18

I'm occasionally getting cancellation errors when calling gRPC methods.

Here's my client-side code (Using grpc-java 1.22.0 library):

public class MyClient {
    private static final Logger logger = LoggerFactory.getLogger(MyClient.class);
    private ManagedChannel channel; 
    private FooGrpc.FooStub fooStub;

    private final StreamObserver<Empty> responseObserver = new StreamObserver<>() {
        @Override
        public void onNext(Empty value) {
        }

        @Override
        public void onError(Throwable t) {
            logger.error("Error: ", t);
        }

        @Override
        public void onCompleted() {
        }
    };

    public MyClient() {
        this.channel = NettyChannelBuilder
            .forAddress(host, port)
            .sslContext(GrpcSslContexts.forClient().trustManager(certStream).build())
            .build();
        var pool = Executors.newCachedThreadPool(
                new ThreadFactoryBuilder().setNameFormat("foo-pool-%d").build());
        this.fooStub = FooGrpc.newStub(channel)
                .withExecutor(pool);
    }

    public void callFoo() {
        fooStub.withDeadlineAfter(500L, TimeUnit.MILLISECONDS)
                .myMethod(whatever, responseObserver);
    }
}

When I invoke callFoo() method, it usually works. Client sends a message and server receives it without problem.

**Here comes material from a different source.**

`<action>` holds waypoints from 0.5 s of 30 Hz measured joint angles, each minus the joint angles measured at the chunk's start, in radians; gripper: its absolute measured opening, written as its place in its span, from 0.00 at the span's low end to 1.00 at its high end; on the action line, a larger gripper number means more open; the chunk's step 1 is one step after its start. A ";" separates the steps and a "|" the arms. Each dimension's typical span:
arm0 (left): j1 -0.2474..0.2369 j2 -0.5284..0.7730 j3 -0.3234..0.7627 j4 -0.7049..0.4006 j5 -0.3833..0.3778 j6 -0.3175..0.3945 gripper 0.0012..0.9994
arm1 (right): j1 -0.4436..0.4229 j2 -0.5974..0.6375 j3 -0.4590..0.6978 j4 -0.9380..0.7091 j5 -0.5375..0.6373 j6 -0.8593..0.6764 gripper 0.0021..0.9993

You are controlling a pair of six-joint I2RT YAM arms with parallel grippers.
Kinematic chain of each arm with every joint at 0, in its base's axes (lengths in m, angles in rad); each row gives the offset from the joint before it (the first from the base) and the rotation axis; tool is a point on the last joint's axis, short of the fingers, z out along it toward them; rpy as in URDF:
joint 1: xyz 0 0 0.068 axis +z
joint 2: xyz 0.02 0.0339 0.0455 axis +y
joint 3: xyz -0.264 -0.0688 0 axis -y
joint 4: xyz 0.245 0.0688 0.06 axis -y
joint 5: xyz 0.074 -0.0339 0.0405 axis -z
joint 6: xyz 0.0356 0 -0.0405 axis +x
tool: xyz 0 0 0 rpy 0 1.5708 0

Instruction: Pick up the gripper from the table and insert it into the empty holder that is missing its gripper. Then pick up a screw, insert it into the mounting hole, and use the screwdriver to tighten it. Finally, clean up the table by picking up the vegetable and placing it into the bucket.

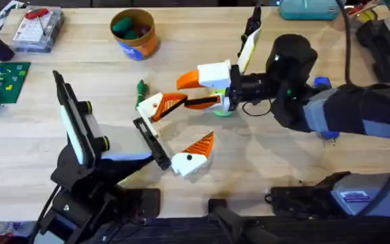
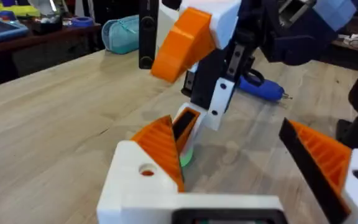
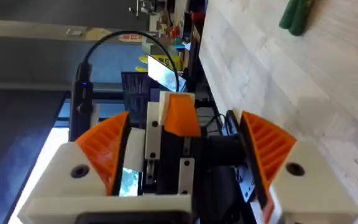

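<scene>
Right gripper (image 1: 183, 91) comes in from my right side with its two orange pads spread wide. I can make out nothing pinched between them. One pad tip sits right at the orange gripper wedge (image 1: 166, 103).

That wedge is bright orange, ribbed and tapers to a point. It lies against the pointed white holder (image 1: 147, 113) at the far end of a black rail (image 1: 153, 144). I cannot tell whether it is fully seated. In the left wrist view the holder shows one open round hole on its top face.

The left gripper (image 2: 229, 134) carries that rail. Its two sides stand well apart and close on nothing.

I count four orange wedges:
- two on the right gripper
- one at the holder
- one fixed to the bigger white block (image 1: 185, 164) at the rail's near end

One flat green disc (image 1: 223, 112) lies on the surface (image 1: 263, 163) under the right gripper.

One vegetable (image 1: 141, 87), small and dark green, lies just beyond the holder. One bucket (image 1: 144, 44) stands farther back, with green and reddish pieces inside.

One screwdriver (image 2: 260, 87), blue with a short metal tip, lies on the surface behind the right arm.
</scene>
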State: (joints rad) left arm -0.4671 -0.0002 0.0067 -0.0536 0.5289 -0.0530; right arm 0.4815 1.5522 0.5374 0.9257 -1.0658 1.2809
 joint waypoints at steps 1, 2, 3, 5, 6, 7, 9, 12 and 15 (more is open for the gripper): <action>0.000 0.000 0.000 0.000 0.000 0.000 0.99 | 0.004 0.015 -0.001 0.027 0.002 0.011 0.99; 0.000 0.000 0.000 0.000 0.000 0.000 0.99 | 0.008 0.034 -0.002 0.060 0.003 0.021 0.99; 0.000 0.000 0.000 0.000 0.000 0.000 0.99 | 0.012 0.050 -0.002 0.089 0.004 0.033 0.99; 0.000 0.000 0.000 0.000 0.000 0.000 0.99 | 0.021 0.078 -0.004 0.154 0.004 0.058 0.98; 0.000 0.000 0.000 0.000 0.000 0.000 0.99 | 0.023 0.086 -0.004 0.177 0.004 0.070 0.97; 0.000 0.000 0.000 0.000 0.000 0.000 0.99 | 0.026 0.089 -0.004 0.188 0.003 0.080 0.97; 0.000 0.000 0.000 0.000 0.000 0.000 0.99 | 0.027 0.091 -0.004 0.196 -0.003 0.097 0.97; 0.000 0.000 0.000 0.000 0.000 0.000 0.99 | 0.027 0.091 -0.004 0.197 -0.013 0.109 0.94; 0.000 0.000 0.000 0.000 0.000 0.000 0.99 | 0.027 0.091 -0.004 0.197 -0.021 0.116 0.88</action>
State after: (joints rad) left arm -0.4671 -0.0002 0.0067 -0.0536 0.5289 -0.0529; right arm 0.5087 1.6432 0.5335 1.1228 -1.0867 1.3970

But this call occasionally gives me an error:

io.grpc.StatusRuntimeException: CANCELLED: io.grpc.Context was cancelled without error
        at io.grpc.Status.asRuntimeException(Status.java:533) ~[handler-0.0.1-SNAPSHOT.jar:?]
        at io.grpc.stub.ClientCalls$StreamObserverToCallListenerAdapter.onClose(ClientCalls.java:442) [handler-0.0.1-SNAPSHOT.jar:?]
        at io.grpc.PartialForwardingClientCallListener.onClose(PartialForwardingClientCallListener.java:39) [handler-0.0.1-SNAPSHOT.jar:?]
        at io.grpc.ForwardingClientCallListener.onClose(ForwardingClientCallListener.java:23) [handler-0.0.1-SNAPSHOT.jar:?]
        at io.grpc.ForwardingClientCallListener$SimpleForwardingClientCallListener.onClose(ForwardingClientCallListener.java:40) [handler-0.0.1-SNAPSHOT.jar:?]
        at io.grpc.internal.CensusStatsModule$StatsClientInterceptor$1$1.onClose(CensusStatsModule.java:700) [handler-0.0.1-SNAPSHOT.jar:?]
        at io.grpc.PartialForwardingClientCallListener.onClose(PartialForwardingClientCallListener.java:39) [handler-0.0.1-SNAPSHOT.jar:?]
        at io.grpc.ForwardingClientCallListener.onClose(ForwardingClientCallListener.java:23) [handler-0.0.1-SNAPSHOT.jar:?]
        at io.grpc.ForwardingClientCallListener$SimpleForwardingClientCallListener.onClose(ForwardingClientCallListener.java:40) [handler-0.0.1-SNAPSHOT.jar:?]
        at io.grpc.internal.CensusTracingModule$TracingClientInterceptor$1$1.onClose(CensusTracingModule.java:399) [handler-0.0.1-SNAPSHOT.jar:?]
        at io.grpc.internal.ClientCallImpl.closeObserver(ClientCallImpl.java:507) [handler-0.0.1-SNAPSHOT.jar:?]
        at io.grpc.internal.ClientCallImpl.access$300(ClientCallImpl.java:66) [handler-0.0.1-SNAPSHOT.jar:?]
        at io.grpc.internal.ClientCallImpl$ClientStreamListenerImpl.close(ClientCallImpl.java:627) [handler-0.0.1-SNAPSHOT.jar:?]
        at io.grpc.internal.ClientCallImpl$ClientStreamListenerImpl.access$700(ClientCallImpl.java:515) [handler-0.0.1-SNAPSHOT.jar:?]
        at io.grpc.internal.ClientCallImpl$ClientStreamListenerImpl$1StreamClosed.runInternal(ClientCallImpl.java:686) [handler-0.0.1-SNAPSHOT.jar:?]
        at io.grpc.internal.ClientCallImpl$ClientStreamListenerImpl$1StreamClosed.runInContext(ClientCallImpl.java:675) [handler-0.0.1-SNAPSHOT.jar:?]
        at io.grpc.internal.ContextRunnable.run(ContextRunnable.java:37) [handler-0.0.1-SNAPSHOT.jar:?]
        at io.grpc.internal.SerializingExecutor.run(SerializingExecutor.java:123) [handler-0.0.1-SNAPSHOT.jar:?]
        at java.util.concurrent.ThreadPoolExecutor.runWorker(ThreadPoolExecutor.java:1128) [?:?]
        at java.util.concurrent.ThreadPoolExecutor$Worker.run(ThreadPoolExecutor.java:628) [?:?]
        at java.lang.Thread.run(Thread.java:834) [?:?]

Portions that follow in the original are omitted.